Annaba Province has metabolized different energy sources across 2,500 years while occupying the same geographic niche. The Romans knew it as Hippo Regius, a wheat-exporting port that fed Rome; Saint Augustine served as bishop here from 395 until his death during the Vandal siege in 430 CE, as the grain fields outside the walls lay unharvested. The same harbor that shipped ancient grain now exports iron, zinc, and steel.
The 1969 opening of El Hadjar steel complex—built with Soviet and French funding—made Annaba the largest steel producer in Africa. At peak employment, 7,000 workers processed iron ore into steel for construction and export. But industrial metabolism is energy-intensive and vulnerable. ArcelorMittal exited in 2016 following corruption scandals and supply disruptions. As of October 2025, steelmaking had been stopped for months, though a new €1.6 billion Algerian-Emirati plant is planned.

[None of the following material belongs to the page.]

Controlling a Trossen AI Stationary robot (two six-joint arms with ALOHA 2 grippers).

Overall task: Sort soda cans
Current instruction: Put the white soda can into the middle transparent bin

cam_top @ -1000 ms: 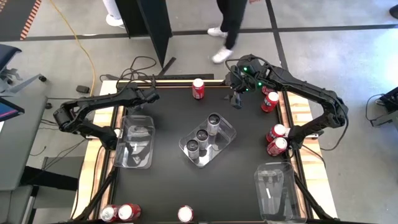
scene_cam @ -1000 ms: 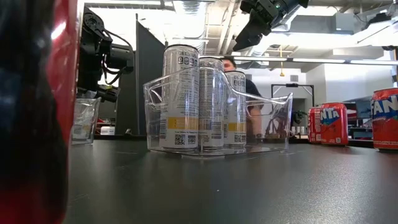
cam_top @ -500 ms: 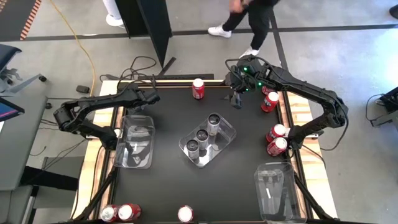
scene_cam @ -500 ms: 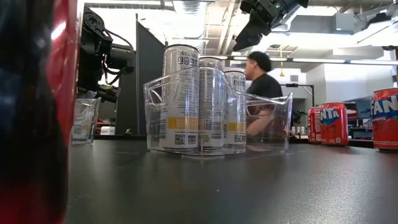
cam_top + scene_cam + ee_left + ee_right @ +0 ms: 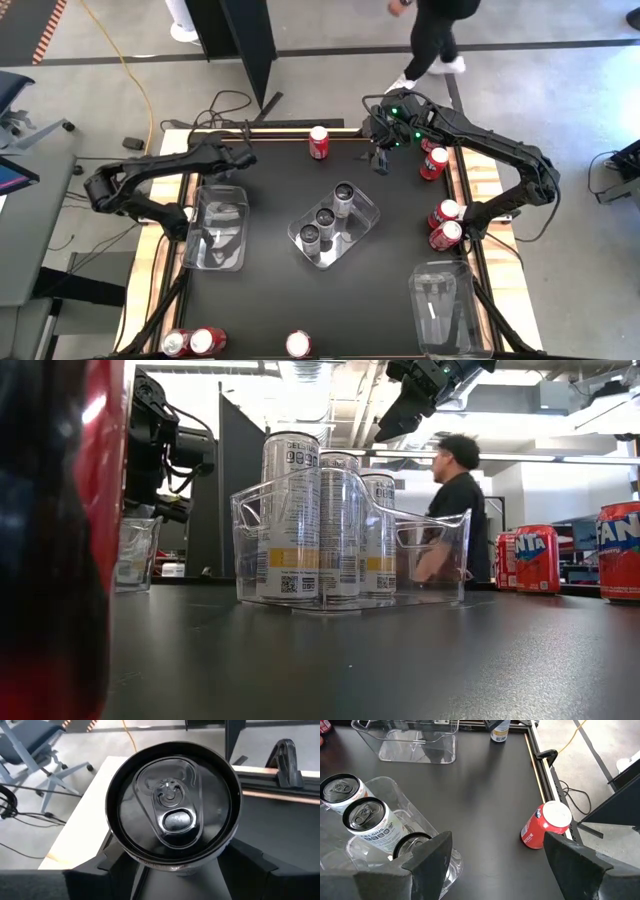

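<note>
My left gripper [image 5: 172, 870] clamps a dark-topped can [image 5: 172, 802] at far left; right gripper [image 5: 380, 160] hangs wide, far right.

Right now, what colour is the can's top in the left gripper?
Black, clearest in the left wrist view: can top.

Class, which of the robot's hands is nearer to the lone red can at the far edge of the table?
The right hand. It hovers open just off the red can, while the left hand, shut on a silver can, is slightly farther off on the can's other side.
</note>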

The province demonstrates punctuated equilibrium in economic form: long stable periods interrupted by sudden transitions. Hippo Regius thrived for centuries under Rome, then collapsed in months during the Vandal invasion. Colonial-era mining gave way to independence-era heavy industry, now facing another transition. Through each punctuation, geography persists—the protected harbor, the proximity to European markets (Italy is just across the Mediterranean), the mineral-rich hinterland. Annaba keeps changing function while maintaining position.